Yes, cats and dogs are just like us humans, they can start to go grey as they get older. This is probably the one certainty of your pets changing coat colour. If your pet is grey anyway, you may find that their coat changes to white! The most common areas for coats to change is around the face and muzzle, and also on their tummies and sometimes paws.
Although coats can change colour they can also be good indicators of other issues that are going on. If the fur seems short and brittle, for example, it has been groomed to the point of almost being bald, it can be an indication is the cat is stressed, or they have parasite problems.
Coats that are unkempt such as matted fur can mean the cat has a dental problem, where did they want to groom or osteoarthritis where it hurts them to reach areas they would normally.

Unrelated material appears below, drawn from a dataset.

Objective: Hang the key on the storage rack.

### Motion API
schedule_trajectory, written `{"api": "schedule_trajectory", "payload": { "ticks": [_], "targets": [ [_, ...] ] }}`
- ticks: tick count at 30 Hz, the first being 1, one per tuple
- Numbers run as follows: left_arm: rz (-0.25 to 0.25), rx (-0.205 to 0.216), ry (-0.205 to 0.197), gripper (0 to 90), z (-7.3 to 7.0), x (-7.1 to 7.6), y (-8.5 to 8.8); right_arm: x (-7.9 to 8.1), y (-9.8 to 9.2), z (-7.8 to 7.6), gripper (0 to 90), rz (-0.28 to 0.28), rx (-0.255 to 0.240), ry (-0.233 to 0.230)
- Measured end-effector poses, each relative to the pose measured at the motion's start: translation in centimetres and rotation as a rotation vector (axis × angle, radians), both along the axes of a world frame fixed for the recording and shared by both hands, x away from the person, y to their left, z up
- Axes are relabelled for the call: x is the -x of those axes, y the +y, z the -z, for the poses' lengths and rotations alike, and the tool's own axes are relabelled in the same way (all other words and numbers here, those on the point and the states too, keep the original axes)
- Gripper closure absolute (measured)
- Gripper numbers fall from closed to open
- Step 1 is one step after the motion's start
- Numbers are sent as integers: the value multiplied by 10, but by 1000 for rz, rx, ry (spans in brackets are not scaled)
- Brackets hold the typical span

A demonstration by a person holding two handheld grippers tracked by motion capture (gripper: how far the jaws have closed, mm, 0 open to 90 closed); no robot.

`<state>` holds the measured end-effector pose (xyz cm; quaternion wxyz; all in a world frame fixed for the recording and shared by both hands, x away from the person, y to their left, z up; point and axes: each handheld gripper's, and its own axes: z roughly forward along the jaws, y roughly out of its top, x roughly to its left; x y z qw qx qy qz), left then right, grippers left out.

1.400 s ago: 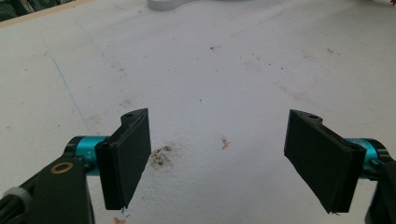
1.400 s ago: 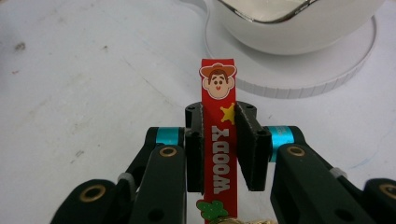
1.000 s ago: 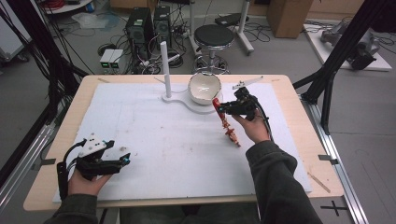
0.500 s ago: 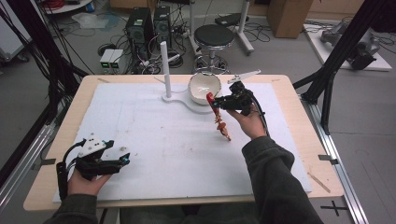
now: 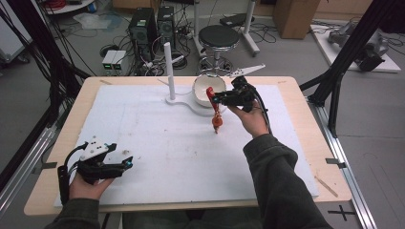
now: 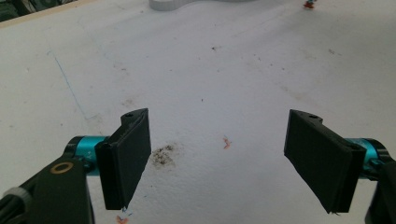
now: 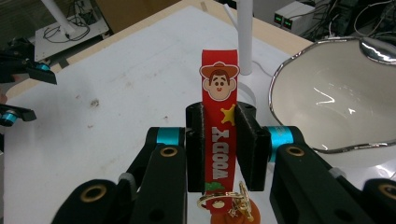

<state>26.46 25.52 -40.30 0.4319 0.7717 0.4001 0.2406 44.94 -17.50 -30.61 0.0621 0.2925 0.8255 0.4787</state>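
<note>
A red keychain strap (image 7: pixel 219 126) with a cartoon cowboy face and a gold clasp is pinched between the black pads of my right gripper (image 7: pixel 219 144), which is shut on it. In the high view the right gripper (image 5: pixel 216 98) holds the strap (image 5: pixel 217 114) in the air beside the white bowl (image 5: pixel 200 93), its orange end dangling just above the white mat. My left gripper (image 5: pixel 128 164) rests low at the near left of the table. Its jaws stand wide open in the left gripper view (image 6: pixel 217 158), with only stained white mat between them.
A white post on a curved base (image 5: pixel 169 71) stands behind the bowl (image 7: pixel 327 98) at the table's far middle. A white foam mat (image 5: pixel 157 138) covers most of the wooden table (image 5: pixel 315 124). A stool and computer cases stand on the floor beyond.
My right hand has lifted the keychain strap and carried it farther back toward the bowl; its lower end has come up off the mat. The left gripper has stayed still.
</note>
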Motion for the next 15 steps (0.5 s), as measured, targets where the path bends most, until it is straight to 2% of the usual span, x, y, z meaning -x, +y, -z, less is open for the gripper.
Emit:
{"api": "schedule_trajectory", "payload": {
  "ticks": [15],
  "targets": [
    [-2,-4,-3,233,-1,0,2,-3,15,-18,756,-12,-10,-25]
  ]
}}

Bear in mind cats such as Persians have a large undercoat and are unable to remove mats themselves without help from a brush and an owner.
These are actually the breed seen most often in vets, being shaved all over! As said above a tatty coat is also an indicator of a thyroid problem. If you are worried about your cat’s coat condition, always speak to your vet for further advice.
As you can tell there are several reasons why a cat's coat can change colour, most of these are due to environmental reasons, but if the environment is the same and you’re still noticing it, seek further advice – it may just be health-related.